- [What you need to do] Out of the material that follows, write out exactly the lines from the line with "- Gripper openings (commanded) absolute" to the line with "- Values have", both ends included, and no others.

- [Data listing]
⟨
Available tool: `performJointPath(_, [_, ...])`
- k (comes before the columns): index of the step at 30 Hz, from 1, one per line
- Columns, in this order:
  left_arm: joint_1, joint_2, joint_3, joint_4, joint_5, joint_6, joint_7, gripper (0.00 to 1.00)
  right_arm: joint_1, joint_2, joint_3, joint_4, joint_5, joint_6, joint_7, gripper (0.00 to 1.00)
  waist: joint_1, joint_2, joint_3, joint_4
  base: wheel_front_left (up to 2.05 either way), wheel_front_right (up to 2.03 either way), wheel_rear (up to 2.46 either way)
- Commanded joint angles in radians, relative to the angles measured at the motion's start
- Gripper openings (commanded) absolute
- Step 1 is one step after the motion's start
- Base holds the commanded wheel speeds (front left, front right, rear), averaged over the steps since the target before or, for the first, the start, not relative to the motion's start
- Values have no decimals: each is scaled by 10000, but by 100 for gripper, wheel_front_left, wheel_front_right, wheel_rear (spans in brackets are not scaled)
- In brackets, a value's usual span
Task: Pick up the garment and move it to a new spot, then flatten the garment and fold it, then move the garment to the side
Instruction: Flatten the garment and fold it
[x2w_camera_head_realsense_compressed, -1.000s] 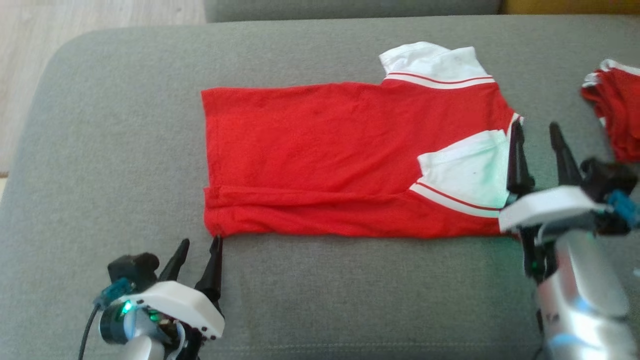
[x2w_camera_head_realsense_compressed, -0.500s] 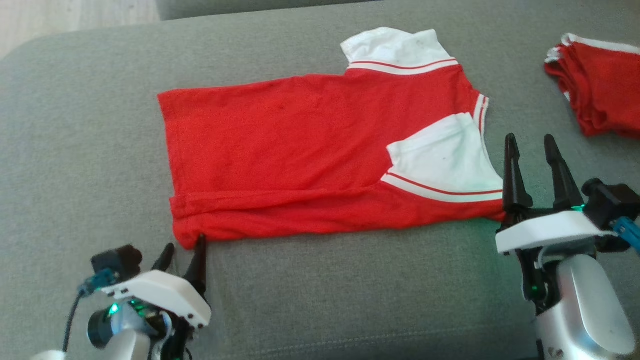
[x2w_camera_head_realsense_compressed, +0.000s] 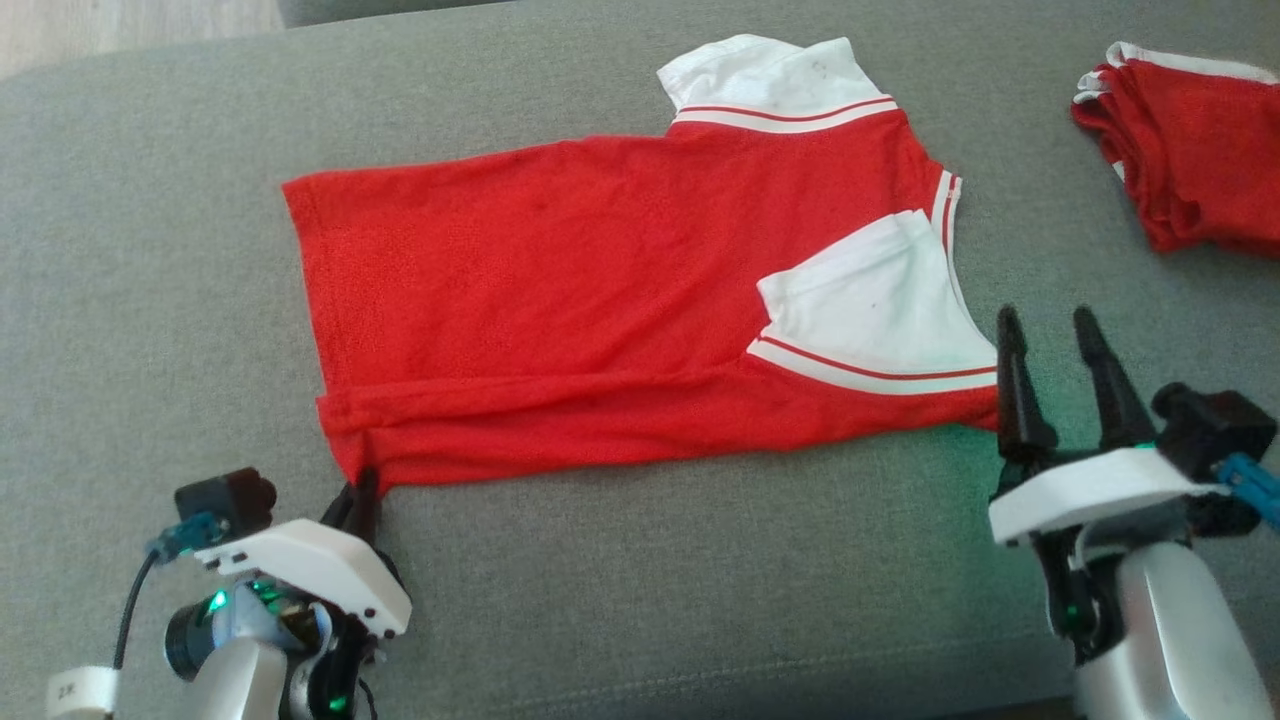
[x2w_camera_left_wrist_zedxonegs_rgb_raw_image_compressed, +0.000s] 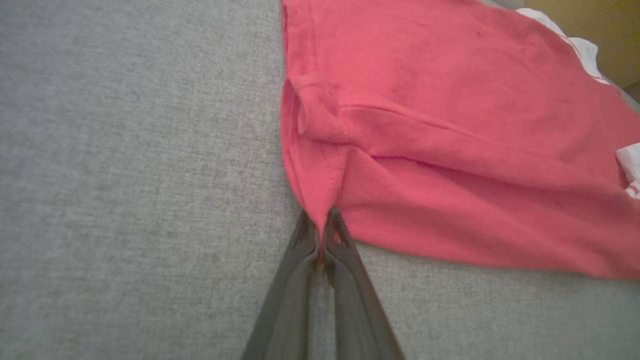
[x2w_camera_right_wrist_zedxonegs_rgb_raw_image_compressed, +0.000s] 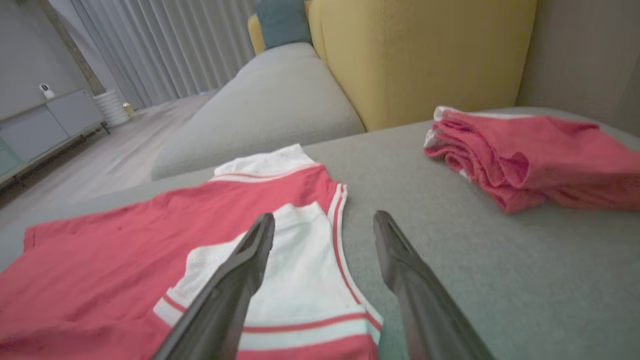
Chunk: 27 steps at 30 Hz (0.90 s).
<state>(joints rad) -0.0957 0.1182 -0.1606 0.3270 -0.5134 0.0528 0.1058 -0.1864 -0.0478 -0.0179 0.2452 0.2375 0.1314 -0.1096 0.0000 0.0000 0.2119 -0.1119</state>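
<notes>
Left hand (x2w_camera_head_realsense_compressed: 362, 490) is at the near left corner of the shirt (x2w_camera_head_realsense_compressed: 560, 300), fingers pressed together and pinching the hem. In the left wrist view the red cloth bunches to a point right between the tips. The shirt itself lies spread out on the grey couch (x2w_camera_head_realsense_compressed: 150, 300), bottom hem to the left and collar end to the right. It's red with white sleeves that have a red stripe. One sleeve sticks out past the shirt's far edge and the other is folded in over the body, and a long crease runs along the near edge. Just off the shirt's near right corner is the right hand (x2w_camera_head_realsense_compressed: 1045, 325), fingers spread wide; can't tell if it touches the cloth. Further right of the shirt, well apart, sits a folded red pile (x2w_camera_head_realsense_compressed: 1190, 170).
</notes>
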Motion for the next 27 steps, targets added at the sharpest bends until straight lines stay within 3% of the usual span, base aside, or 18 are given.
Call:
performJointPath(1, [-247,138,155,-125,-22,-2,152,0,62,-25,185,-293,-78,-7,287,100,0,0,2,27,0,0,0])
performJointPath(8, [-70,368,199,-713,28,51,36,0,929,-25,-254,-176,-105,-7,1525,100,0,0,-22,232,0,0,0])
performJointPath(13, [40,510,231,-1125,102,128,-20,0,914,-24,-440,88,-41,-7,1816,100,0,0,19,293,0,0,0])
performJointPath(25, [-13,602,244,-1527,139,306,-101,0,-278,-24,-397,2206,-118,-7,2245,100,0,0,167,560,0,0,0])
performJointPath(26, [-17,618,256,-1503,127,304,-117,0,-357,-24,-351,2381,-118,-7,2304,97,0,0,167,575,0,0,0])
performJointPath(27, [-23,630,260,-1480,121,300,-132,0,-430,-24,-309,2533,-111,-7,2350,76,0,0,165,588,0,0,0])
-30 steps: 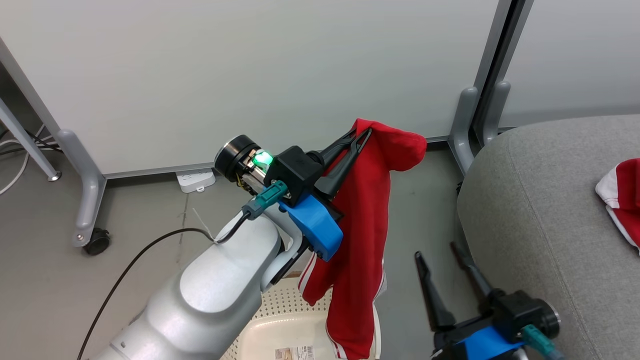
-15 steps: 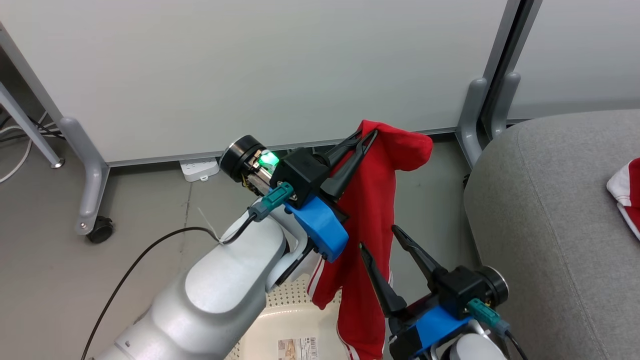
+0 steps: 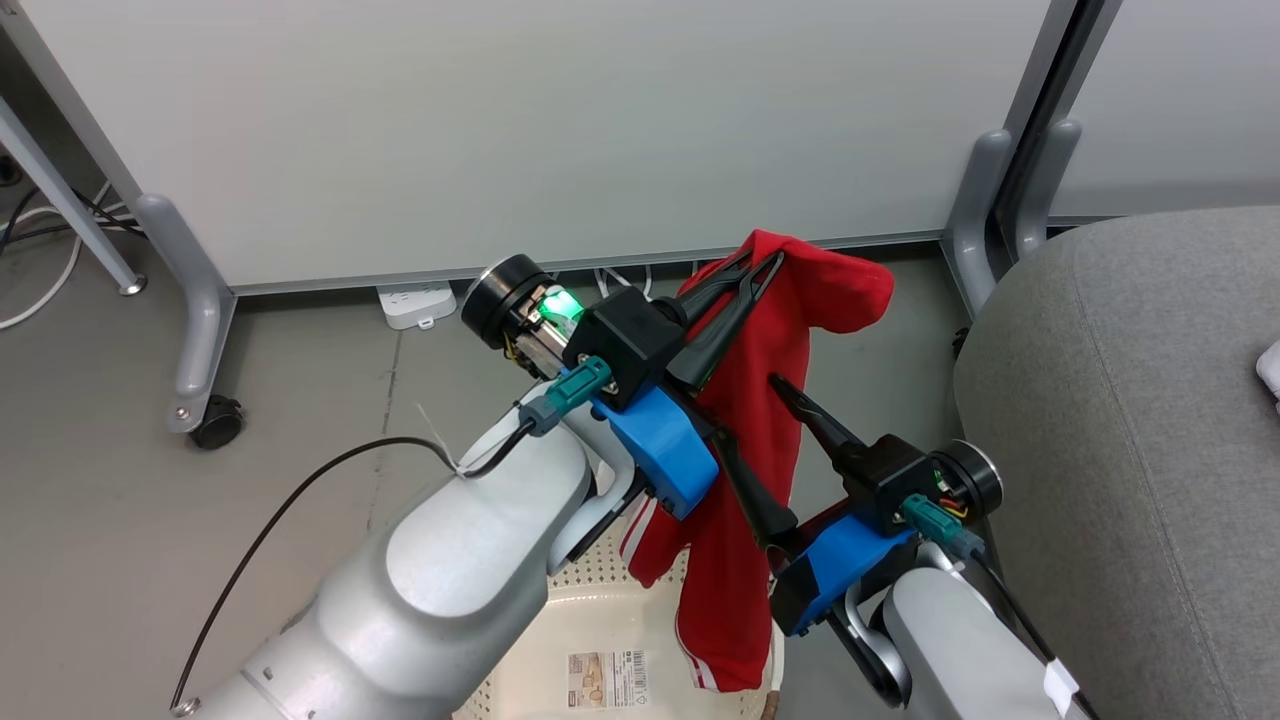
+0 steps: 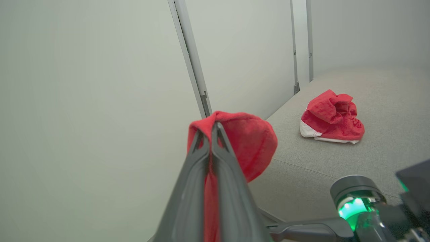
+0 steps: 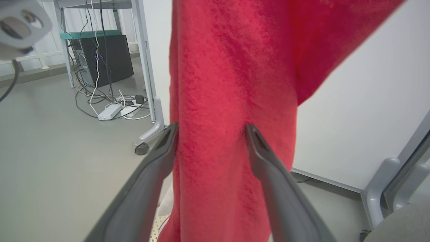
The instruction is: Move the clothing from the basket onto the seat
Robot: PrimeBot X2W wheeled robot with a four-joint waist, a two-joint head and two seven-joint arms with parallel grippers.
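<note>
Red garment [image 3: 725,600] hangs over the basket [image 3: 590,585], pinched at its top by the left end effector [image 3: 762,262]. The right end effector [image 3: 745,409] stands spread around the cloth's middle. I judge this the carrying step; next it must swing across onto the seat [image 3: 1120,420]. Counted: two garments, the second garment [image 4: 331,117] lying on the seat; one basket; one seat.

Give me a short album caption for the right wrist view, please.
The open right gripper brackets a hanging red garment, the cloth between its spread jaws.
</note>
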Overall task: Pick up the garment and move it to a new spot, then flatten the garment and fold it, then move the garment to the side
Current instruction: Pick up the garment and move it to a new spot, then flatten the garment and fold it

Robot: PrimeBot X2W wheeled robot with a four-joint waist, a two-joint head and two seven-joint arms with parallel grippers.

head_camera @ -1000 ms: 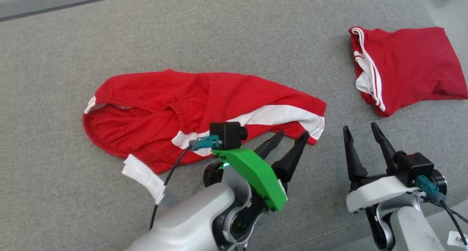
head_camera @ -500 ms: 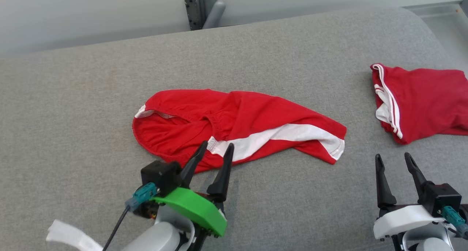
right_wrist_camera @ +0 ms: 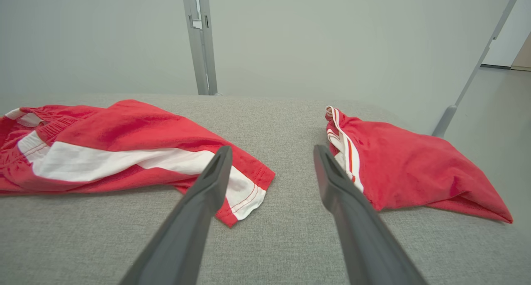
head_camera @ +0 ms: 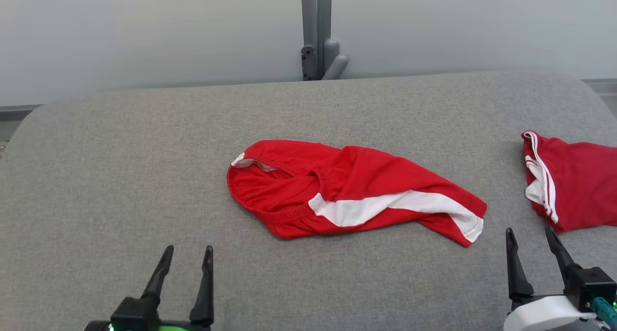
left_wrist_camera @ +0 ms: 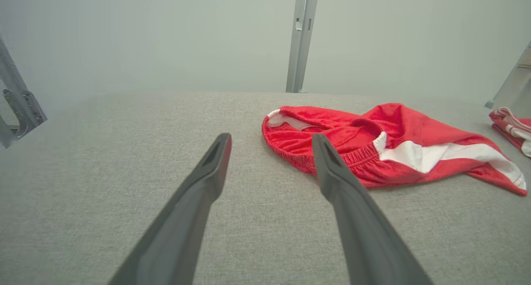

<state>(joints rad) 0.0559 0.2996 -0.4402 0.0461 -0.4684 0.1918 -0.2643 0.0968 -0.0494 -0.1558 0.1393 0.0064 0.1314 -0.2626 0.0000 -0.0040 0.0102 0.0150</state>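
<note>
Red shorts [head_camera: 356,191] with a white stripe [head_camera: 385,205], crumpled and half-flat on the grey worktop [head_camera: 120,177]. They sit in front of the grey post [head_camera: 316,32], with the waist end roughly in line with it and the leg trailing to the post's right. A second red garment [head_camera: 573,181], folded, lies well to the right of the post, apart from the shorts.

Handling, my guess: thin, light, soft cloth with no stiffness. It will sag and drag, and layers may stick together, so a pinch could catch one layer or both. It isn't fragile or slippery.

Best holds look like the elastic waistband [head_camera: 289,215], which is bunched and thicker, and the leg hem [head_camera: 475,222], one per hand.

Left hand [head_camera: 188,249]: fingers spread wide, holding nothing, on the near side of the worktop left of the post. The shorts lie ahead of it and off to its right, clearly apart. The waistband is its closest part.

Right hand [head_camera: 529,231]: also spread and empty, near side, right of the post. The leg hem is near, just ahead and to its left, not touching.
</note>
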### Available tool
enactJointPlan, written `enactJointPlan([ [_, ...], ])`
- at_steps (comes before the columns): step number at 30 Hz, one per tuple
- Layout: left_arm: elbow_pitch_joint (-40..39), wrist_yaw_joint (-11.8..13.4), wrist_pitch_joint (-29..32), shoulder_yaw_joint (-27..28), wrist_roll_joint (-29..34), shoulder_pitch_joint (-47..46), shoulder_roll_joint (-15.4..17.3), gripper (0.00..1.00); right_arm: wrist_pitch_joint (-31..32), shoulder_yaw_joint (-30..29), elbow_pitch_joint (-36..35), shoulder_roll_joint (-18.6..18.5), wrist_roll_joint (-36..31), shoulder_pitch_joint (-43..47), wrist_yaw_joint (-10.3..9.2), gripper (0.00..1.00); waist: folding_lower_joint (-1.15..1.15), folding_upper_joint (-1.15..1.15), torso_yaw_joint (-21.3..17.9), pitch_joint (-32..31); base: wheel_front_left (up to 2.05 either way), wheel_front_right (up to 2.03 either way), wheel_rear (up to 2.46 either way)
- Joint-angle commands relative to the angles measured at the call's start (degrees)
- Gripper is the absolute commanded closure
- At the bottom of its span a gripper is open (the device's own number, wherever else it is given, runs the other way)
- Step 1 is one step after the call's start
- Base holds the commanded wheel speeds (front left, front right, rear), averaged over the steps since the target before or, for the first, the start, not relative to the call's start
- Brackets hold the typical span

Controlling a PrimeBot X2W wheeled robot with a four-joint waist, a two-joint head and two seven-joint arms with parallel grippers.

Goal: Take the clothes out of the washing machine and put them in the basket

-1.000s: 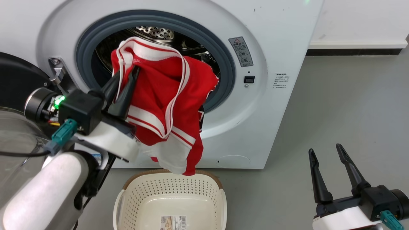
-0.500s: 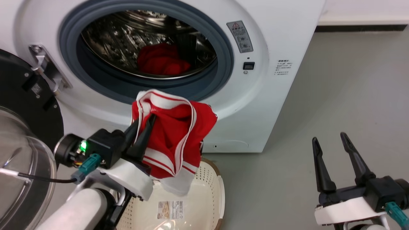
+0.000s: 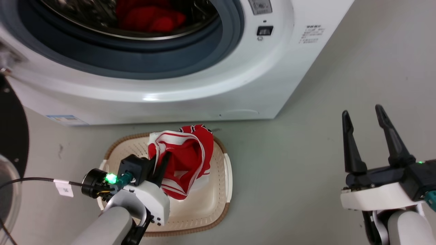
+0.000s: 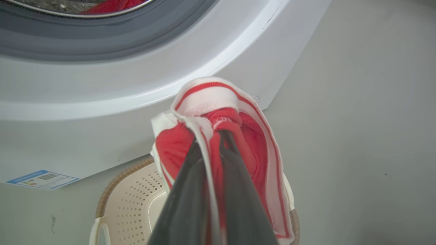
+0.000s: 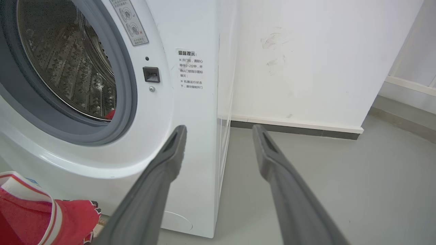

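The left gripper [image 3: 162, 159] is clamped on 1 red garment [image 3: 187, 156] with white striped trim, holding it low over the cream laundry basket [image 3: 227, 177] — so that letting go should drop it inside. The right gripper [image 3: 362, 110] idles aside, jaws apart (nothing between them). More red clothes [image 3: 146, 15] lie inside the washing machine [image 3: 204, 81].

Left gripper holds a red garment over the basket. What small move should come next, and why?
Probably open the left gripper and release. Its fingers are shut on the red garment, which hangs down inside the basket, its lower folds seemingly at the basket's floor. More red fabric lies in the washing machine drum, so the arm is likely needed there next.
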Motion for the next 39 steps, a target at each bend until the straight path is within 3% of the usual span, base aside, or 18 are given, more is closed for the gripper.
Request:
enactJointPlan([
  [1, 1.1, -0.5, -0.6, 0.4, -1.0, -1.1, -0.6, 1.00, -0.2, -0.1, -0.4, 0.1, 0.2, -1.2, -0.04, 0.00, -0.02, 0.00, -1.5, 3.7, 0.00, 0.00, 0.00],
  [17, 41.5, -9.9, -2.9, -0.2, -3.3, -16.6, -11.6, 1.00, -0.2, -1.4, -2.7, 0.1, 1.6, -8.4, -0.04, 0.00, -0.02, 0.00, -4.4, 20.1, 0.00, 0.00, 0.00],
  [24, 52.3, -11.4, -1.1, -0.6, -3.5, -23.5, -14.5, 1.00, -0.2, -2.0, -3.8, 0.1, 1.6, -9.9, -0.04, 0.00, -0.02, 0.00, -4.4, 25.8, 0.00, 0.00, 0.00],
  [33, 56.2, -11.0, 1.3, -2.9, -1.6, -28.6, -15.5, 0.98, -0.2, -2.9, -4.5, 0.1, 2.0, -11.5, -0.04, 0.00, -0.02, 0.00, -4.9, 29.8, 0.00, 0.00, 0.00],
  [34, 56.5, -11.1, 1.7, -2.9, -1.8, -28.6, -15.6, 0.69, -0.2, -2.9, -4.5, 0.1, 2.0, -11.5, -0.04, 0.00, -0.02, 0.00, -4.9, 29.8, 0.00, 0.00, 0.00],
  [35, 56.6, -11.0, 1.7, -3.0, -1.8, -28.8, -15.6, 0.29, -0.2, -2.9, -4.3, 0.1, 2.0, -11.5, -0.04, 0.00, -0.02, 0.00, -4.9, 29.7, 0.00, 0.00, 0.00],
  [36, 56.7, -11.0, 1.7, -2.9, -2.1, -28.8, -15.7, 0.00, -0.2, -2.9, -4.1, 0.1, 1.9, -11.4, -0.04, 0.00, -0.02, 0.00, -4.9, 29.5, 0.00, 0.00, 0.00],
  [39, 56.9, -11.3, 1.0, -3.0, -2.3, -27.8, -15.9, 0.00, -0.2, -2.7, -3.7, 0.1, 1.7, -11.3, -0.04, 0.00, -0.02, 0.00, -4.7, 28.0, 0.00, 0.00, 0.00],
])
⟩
- [Result of this exercise]
- Gripper openings (commanded) absolute
- Step 1 is one step after the motion's start
- Base holds the commanded wheel speeds (front left, front right, rear), averaged over the steps since the target before or, for the first, the start, not relative to the motion's start
- Values have no decimals: each is scaled by 10000, but by 100 for gripper, wheel_front_left, wheel_front_right, wheel_rear (spans in brackets are not scaled)

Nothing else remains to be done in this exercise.